Sunday, January 25, 2015

Guarding Doorways

Until recently, I thought I understood the world. I thought I understood my job. Security isn’t an easy gig at the best of times: drunken idiots, homeless people high on shit, teenagers doing their petty vandalism and all it takes is one bad night and one lax moment and you lose your job to the kind of scum that want to break into buildings after dark. The Old Budapest Hotel in Fairview had been closed for six years but there was still a liquor store until 10 pm on the property.

Way I was told, the owner kept it there for tax reasons and possibly to annoy the city. Hotel proper was closed, gutted, nothing more than brickwork and rot. It didn’t stop people from trying to break into the liquor store through it, or just try and break in at all. Owner would only pay for one guard, so it wasn’t the kind of posting anyone wanted too often. I’d got used to it on the routine after six years: where people would go, how they tried to get in.

Four attempts in one night was a bit much and I got cranky at the fourth. Old man trying to get the padlock open to the electrical room, probably looking for copper. Didn’t recognize him, wouldn’t matter if I did. I yelled at him to get away and he didn’t, or he didn’t move fast enough, and I had my truncheon out and in my hand as I moved forward. He looked old, but old meant crazy half the time and this close he’d stab me before I had a chance to stop him. Truth told, I wanted him to move. I wanted an excuse.

“No,” came, beside me, and the hand that grabbed my right arm from beside me was a surprise. I spun and swung without even thinking. Drove the nightstick into the side of a kid’s head. He couldn’t have been more than eleven. All I saw as I dropped it was his white cane hit the ground and glasses go off his head. It was like something out of a novel: my bones were like ice and I couldn’t move at all. The kid staggered back. Somehow, somehow there was no blood and he glared up at me.

“I was just asking you to stop,” the kid snapped, as if blind kids do that all the time. Close up, his eyes weren’t right at all but that wasn’t a surprise given the cane.

I made a sound. Somehow he wasn’t dead. Wasn’t screaming. I could have sworn I’d connected with his head but I wasn’t about to press it, grabbing onto the miracle with both hands, terrified everything in my life would fall apart if I so much as spoke.

“He just wanted in from the cold,” the boy snapped, grabbing glasses off the ground on his second try, the cane a few moments after. It never occurred to me to try and find the truncheon. I just stood in frozen silence. The old man looked as shocked as I felt as the kid marched over and did something to the lock.

I guess blind kids are good with sound and tumblers? I don’t know, because it opened really fast and he whispered something I didn’t catch to the old man, who froze in place and then asked in a shaking voice if the kid was an angel.

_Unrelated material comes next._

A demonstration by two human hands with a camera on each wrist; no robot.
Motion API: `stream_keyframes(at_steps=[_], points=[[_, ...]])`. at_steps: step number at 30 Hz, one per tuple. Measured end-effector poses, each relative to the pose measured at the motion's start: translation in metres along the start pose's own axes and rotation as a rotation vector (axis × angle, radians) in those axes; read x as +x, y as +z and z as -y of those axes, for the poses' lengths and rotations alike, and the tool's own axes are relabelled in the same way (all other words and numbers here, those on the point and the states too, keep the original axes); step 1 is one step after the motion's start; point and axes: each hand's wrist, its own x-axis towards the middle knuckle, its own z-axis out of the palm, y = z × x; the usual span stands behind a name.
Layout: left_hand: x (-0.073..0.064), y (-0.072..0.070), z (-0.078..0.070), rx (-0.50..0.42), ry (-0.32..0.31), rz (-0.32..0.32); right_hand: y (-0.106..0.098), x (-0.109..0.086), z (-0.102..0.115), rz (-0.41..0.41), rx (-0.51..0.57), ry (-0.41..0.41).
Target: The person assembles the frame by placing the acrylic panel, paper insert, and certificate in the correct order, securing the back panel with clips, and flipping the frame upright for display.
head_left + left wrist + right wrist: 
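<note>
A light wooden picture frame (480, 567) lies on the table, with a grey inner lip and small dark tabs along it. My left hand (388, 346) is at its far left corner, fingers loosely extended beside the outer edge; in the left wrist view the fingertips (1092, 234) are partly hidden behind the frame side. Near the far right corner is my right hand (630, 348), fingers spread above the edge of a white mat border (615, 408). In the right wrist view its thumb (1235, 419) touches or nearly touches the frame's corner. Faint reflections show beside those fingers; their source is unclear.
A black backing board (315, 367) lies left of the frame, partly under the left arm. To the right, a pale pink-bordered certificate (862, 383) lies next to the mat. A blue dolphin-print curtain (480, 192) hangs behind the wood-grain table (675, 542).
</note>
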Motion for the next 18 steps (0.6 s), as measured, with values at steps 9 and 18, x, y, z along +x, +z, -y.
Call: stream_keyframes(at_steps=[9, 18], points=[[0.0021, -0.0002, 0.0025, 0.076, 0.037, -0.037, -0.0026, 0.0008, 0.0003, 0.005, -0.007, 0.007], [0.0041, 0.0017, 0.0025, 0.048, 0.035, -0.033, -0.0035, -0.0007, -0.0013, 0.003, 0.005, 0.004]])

The kid giggled at that, sounding like any kid who had ever lived.

“Nope! Just helping,” he said, and there was so much pride in his voice I thought maybe my truncheon had bounced off of that. Honestly. He helped the old man into the room, closed the door and came back over to inform me that the old man would just be spending the night and leaving after and ‘just because bindings go bad it doesn’t mean you have to’, which made no sense at all.

I wasn’t about to ask. The kid just nodded and walked back out of the alley using the cane. Seeing it made me remember my truncheon. I dug out my flashlight and found it: if it’s stolen, you can spend upward of a week on paperwork alone. I picked it up and there was a dent in it. I sweat, a dent shaped like a kid’s head a little bit. I didn’t hurry after that, and the kid was long gone by the time I reached the street. I didn’t even finish the shift; went to the office, handed in truncheon and everything and left.

The old man was in the paper this morning. Turns out his family had been looking for him for going on two years: some issue with inheritance and insurance; he’d been wrongfully kicked out of a hospital, off-meds and wandering streets while they tried to find him. He went to their home, claiming he’d been told to go to that address, and his life was turning around again.

I haven’t been able to even get a phone interview with any employer all week and I get no call backs for jobs at all when I arrice in person. I keep saying I’m sorry, as if somehow that kid – whatever he is – can hear me, but it doesn’t fix anything at all. I don’t know what to do, so I came here with my last ten bucks to get drunk and hope I’d wake up somewhere new. That’s my story, anyhow. What’s yours?